El petróleo explica la prehistoria empresarial estadounidense. Wall Street,
la película de Oliver Stone, nos adelantó la codicia que ha desembocado en la crisis financiera del 2008. Y Michael Clayton nos cuenta la corrupción de principios
del siglo XXI.


Del aislacionismo al globalismo

El salto de Estados Unidos desde el aislacionismo hasta el globalismo es explicado por sus respuestas a cuatro graves incidentes, aunque no todos fueron agresiones.

Primero, la voladura del Maine el 15 de febrero de 1898, cuando 266 marineros estadounidenses perdieron la vida en un accidente que Washington atribuyó a un sabotaje español, lo que provocó la guerra; la victoria militar permitió a Estados Unidos poner un pie por primera vez fuera del continente americano.

Segundo, el hundimiento del transatlántico Lusitania, provocado por un submarino alemán el 7 de mayo de 1915, que costó la vida a 1.200 personas, entre ellas 129 estadounidenses; Estados Unidos comenzó entonces a codearse entre los grandes después de la guerra.

Tercero, el ataque japonés contra Pearl Harbor el 7 de diciembre de 1941, que mató a 2.043 estadounidenses; la derrota de las potencias del eje hizo de Estados Unidos una superpotencia.

Y, finalmente, el 11 de septiembre del 2001, cuando los atentados en Nueva York, Washington y Pensilvania segaron 2.986 vidas, la mayoría estadounidenses, y dieron paso a las guerras de Afganistán y de Iraq.

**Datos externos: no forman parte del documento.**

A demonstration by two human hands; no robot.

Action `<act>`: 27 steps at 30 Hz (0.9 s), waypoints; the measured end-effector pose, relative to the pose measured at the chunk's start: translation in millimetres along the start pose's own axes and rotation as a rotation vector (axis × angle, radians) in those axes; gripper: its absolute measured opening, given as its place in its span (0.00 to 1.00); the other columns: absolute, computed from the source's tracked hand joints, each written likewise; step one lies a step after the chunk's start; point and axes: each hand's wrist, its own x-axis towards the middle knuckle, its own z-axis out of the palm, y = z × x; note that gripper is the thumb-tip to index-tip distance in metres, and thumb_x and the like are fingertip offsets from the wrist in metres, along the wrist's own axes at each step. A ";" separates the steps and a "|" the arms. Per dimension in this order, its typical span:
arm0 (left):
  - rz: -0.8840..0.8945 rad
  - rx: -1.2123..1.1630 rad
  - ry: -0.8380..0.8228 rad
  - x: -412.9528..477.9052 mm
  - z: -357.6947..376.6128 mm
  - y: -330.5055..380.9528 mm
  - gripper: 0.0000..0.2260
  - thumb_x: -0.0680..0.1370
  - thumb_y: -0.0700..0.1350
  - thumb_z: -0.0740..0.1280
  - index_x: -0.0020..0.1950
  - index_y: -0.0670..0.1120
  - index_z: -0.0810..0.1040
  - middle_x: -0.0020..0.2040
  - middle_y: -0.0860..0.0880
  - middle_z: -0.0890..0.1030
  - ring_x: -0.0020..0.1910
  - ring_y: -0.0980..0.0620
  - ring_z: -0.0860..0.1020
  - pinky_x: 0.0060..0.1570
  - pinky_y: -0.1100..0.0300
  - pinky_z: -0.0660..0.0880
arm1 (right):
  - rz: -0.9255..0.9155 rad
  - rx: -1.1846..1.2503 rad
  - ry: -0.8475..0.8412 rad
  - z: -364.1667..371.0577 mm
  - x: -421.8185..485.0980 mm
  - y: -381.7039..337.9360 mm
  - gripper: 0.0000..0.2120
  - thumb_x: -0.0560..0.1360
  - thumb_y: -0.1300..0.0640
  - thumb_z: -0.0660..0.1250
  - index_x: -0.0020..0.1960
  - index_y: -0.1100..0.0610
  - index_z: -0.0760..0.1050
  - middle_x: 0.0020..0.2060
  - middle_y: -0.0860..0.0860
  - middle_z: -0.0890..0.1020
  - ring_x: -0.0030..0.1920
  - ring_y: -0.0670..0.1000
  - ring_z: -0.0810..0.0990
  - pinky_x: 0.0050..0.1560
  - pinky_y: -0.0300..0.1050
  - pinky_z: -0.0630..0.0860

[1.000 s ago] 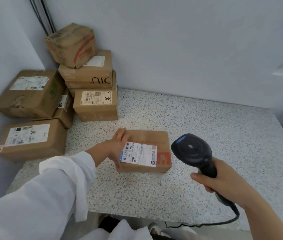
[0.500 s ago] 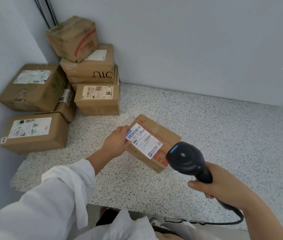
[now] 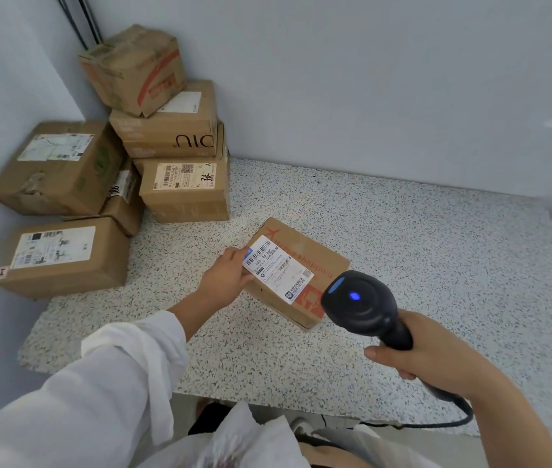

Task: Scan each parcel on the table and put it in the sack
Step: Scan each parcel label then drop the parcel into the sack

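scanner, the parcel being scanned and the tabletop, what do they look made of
The scanner looks like moulded black plastic, matte with a slight sheen. The parcel looks like brown cardboard, dull with creased edges, carrying a white paper label. The tabletop seems speckled stone or a terrazzo-look composite, possibly laminate; the picture cannot settle which.

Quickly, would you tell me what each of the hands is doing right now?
Left hand: holds the labelled parcel by its edge.
Right hand: grips the scanner by its handle.

Parcel sorting room: stacked labelled cartons [image 3: 180, 143] in corner, speckled table [image 3: 403, 251], barcode scanner [image 3: 362, 305].
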 end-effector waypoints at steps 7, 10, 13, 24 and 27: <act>0.009 0.015 -0.018 0.1 -1.5 0.0 0.26 0.80 0.48 0.62 0.75 0.45 0.58 0.71 0.46 0.64 0.66 0.48 0.68 0.58 0.53 0.73 | -0.007 0.028 0.015 2.1 0.2 -2.0 0.12 0.72 0.55 0.71 0.37 0.48 0.69 0.21 0.38 0.75 0.23 0.39 0.72 0.29 0.31 0.70; 0.020 0.023 -0.030 0.4 -2.9 -1.0 0.26 0.80 0.49 0.62 0.75 0.45 0.58 0.70 0.46 0.63 0.65 0.48 0.70 0.57 0.53 0.74 | 0.000 0.025 0.024 2.3 -0.4 -2.2 0.12 0.72 0.53 0.71 0.38 0.48 0.68 0.21 0.37 0.76 0.23 0.39 0.73 0.30 0.32 0.70; 0.024 0.040 -0.050 2.7 -7.3 -0.2 0.22 0.79 0.50 0.62 0.71 0.45 0.64 0.66 0.45 0.68 0.58 0.47 0.75 0.53 0.55 0.75 | 0.003 0.034 0.044 3.6 -1.6 -2.5 0.11 0.71 0.53 0.72 0.39 0.47 0.68 0.22 0.37 0.76 0.24 0.39 0.73 0.31 0.33 0.71; 0.366 0.396 -0.162 28.3 -36.5 24.5 0.43 0.67 0.68 0.68 0.75 0.48 0.58 0.75 0.45 0.56 0.72 0.44 0.59 0.65 0.47 0.66 | 0.089 0.168 0.170 20.0 -2.5 -11.1 0.12 0.72 0.56 0.71 0.38 0.46 0.68 0.22 0.37 0.76 0.23 0.38 0.73 0.29 0.31 0.70; 0.480 0.638 -0.349 49.6 -33.5 24.9 0.61 0.63 0.69 0.71 0.76 0.44 0.34 0.75 0.41 0.32 0.74 0.39 0.32 0.70 0.43 0.34 | 0.142 0.247 0.258 32.3 -4.3 -16.2 0.11 0.71 0.57 0.72 0.38 0.49 0.69 0.21 0.40 0.75 0.23 0.40 0.72 0.29 0.32 0.70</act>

La voladura del Maine, el hundimiento del Lusitania y el ataque contra Pearl Harbor fueron decisivos para que los estadounidenses pusieran de manifiesto su vocación hegemónica global. Después del 11 de septiembre, la Administración Bush pretendió revolucionar el sistema heredado de la guerra fría, pero el resultado ha sido un desastre. El momento unipolar que celebraron los neoconservadores ha dado paso a un mundo más multipolar.